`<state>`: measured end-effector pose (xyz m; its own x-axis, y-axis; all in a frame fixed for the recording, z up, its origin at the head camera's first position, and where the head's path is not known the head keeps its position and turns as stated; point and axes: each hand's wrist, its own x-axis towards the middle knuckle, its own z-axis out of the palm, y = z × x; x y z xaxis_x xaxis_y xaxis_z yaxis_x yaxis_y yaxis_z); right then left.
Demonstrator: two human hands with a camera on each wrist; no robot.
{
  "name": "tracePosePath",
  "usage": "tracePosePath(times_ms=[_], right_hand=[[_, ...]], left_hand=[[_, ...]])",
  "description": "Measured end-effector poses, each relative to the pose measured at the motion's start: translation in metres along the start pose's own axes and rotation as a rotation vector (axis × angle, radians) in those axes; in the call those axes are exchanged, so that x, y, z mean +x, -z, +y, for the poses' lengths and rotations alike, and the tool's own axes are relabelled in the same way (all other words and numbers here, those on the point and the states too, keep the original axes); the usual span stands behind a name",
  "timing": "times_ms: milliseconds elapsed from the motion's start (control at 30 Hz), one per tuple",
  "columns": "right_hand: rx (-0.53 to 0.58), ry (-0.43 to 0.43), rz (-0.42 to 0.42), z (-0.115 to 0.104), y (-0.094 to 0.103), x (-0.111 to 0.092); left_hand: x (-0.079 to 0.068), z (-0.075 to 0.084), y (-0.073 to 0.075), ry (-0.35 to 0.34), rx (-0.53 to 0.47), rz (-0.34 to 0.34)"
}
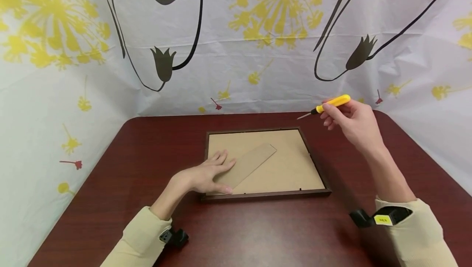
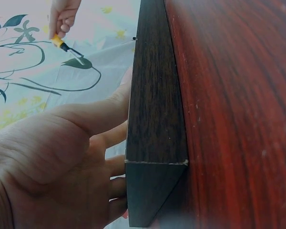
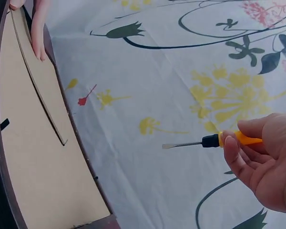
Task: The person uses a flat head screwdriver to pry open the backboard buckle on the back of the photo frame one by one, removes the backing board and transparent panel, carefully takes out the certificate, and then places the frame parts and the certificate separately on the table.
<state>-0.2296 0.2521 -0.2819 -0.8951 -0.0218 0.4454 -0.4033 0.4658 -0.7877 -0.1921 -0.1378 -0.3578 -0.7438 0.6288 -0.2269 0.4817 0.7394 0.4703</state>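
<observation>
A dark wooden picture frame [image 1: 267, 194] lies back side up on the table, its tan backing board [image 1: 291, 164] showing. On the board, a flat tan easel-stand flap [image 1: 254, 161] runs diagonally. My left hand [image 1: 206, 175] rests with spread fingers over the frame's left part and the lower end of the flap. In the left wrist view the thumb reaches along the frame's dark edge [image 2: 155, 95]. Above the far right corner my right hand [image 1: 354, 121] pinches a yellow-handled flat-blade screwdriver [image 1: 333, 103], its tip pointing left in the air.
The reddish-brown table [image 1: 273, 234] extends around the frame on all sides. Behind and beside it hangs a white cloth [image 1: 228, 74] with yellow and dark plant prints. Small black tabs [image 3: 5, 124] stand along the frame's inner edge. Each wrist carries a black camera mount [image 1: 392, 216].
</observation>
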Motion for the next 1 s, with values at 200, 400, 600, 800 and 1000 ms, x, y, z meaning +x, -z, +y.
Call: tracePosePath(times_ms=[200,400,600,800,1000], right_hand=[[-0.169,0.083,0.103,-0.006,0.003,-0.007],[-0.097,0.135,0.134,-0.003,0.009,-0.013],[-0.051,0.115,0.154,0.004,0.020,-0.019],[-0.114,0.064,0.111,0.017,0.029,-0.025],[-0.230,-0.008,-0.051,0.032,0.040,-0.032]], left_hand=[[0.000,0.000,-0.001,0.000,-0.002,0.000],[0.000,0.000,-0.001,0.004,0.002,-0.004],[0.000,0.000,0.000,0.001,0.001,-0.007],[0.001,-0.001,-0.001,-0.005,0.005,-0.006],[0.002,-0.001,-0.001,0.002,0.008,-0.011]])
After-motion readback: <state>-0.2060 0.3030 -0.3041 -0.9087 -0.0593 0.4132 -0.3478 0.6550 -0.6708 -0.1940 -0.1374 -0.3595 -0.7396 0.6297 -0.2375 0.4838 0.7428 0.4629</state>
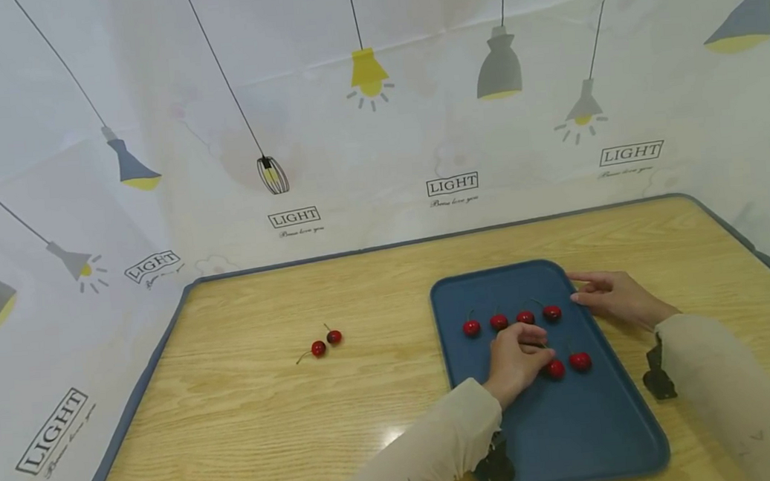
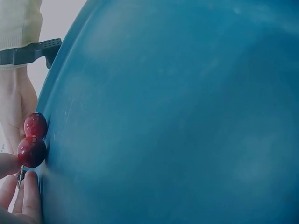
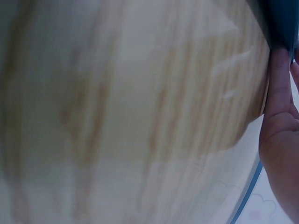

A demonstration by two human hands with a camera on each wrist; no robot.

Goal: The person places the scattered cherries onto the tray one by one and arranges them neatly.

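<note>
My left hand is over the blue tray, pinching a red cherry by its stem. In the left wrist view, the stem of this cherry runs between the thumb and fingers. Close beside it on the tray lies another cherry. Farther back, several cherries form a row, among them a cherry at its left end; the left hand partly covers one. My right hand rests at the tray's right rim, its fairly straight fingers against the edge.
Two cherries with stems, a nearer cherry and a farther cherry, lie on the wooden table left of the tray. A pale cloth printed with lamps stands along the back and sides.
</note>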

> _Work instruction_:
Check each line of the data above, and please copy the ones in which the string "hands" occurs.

> _Response to this task_:
Demonstrator: two human hands with a camera on each wrist; no robot.
A demonstration by two human hands with a camera on each wrist; no robot.

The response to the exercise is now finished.